Radon is an odorless, colorless, tasteless, invisible radioactive gas which comes from the breakdown of naturally-occurring radioactive elements (such as uranium, radium, and thorium) in rocks, soil, and groundwater. The gas moves up through the soil to the surface, where it can enter homes.
Radon gas enters the home through the slab, basement, or crawl space. Pressure differences between the inside and outside of your home, your home creates a vacuum (from warm air rising and other natural effects) that pulls radon through foundation cracks and other openings into living spaces from the soil. Furnace & air conditioning systems can distribute the air throughout the entire house.

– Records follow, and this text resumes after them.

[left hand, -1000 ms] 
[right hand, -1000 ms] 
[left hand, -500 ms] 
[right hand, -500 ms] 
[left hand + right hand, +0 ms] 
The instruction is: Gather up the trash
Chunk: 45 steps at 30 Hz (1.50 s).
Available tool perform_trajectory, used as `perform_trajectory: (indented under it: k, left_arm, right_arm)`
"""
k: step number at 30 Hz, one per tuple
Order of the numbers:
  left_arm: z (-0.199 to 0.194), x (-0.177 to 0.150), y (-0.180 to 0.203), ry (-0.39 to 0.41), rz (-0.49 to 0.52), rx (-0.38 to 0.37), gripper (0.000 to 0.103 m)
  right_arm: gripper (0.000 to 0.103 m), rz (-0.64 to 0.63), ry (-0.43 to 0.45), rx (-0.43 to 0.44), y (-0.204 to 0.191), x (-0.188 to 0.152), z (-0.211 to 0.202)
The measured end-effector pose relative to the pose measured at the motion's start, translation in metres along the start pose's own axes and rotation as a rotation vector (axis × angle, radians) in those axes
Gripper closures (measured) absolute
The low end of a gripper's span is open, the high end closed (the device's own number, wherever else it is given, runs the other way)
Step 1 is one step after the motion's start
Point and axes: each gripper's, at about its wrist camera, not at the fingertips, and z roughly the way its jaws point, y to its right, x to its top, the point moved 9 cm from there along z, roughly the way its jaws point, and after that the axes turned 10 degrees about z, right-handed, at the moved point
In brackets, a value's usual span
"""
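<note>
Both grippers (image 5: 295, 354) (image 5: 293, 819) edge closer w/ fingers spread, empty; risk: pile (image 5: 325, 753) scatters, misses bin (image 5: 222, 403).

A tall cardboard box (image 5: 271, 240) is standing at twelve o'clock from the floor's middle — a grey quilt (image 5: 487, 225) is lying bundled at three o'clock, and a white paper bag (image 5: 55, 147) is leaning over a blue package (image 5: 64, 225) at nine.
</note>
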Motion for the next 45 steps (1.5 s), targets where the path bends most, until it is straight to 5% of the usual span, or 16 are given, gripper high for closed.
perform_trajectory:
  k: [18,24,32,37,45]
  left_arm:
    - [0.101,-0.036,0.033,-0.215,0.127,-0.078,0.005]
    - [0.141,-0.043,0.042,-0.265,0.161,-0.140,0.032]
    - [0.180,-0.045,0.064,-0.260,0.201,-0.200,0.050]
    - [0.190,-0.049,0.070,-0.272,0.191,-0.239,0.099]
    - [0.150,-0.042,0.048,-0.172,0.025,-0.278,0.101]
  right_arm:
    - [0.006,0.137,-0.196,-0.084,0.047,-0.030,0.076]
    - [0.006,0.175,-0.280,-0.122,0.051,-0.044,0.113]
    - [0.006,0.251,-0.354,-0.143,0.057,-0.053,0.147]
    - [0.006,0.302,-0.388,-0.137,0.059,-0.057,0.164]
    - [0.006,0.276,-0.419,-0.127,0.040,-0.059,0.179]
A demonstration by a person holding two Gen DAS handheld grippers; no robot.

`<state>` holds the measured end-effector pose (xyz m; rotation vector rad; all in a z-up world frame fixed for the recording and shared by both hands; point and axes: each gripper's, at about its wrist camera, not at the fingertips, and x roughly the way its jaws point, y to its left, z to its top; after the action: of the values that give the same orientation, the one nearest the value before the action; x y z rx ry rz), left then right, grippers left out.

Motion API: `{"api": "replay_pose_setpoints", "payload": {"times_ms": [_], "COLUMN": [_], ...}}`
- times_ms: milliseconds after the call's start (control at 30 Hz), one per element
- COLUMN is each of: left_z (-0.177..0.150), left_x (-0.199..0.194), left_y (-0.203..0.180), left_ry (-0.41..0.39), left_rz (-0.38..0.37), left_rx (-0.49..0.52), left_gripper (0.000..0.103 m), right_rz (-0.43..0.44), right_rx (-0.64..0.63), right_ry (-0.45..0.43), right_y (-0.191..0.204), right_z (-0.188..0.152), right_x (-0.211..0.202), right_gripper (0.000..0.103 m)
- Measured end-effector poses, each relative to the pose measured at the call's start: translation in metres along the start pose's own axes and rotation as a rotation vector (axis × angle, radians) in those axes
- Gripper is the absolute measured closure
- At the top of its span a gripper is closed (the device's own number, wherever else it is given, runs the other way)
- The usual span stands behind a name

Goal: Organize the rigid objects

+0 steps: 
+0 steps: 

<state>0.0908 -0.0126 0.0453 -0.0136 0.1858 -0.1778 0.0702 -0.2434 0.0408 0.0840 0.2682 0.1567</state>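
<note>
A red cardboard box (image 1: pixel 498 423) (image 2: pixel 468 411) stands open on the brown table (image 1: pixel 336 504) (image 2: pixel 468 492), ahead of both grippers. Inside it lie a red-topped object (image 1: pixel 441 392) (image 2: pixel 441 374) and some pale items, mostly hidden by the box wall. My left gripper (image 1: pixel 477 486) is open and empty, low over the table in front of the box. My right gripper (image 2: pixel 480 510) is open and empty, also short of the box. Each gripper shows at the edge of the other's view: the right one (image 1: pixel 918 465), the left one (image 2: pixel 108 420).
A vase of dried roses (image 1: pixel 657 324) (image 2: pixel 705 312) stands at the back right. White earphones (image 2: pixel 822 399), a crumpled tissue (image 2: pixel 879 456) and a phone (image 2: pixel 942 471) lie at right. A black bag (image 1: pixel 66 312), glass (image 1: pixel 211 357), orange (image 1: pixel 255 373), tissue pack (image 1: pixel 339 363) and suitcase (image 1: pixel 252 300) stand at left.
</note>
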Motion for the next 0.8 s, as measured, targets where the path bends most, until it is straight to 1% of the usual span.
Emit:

Radon has been found in homes all over the United States. Nearly one out of every 15 homes in the United States is estimated to have an elevated radon level (4 pCi/L or more). You cannot predict radon levels based on state, local, and neighborhood radon measurements. Do not rely on radon test results taken in other homes in the neighborhood to estimate the radon level in your home. Homes which are next to each other can have different indoor radon levels. Testing is the only way to find out what your home’s radon level is. EPA recommends if you are buying a home or selling your home, have it tested for radon.
Radon is the #1 cause of lung cancer among non-smokers according to EPA estimates. Overall, radon is the second leading cause of lung cancer. Radon is responsible for about 21,000 lung cancer deaths every year.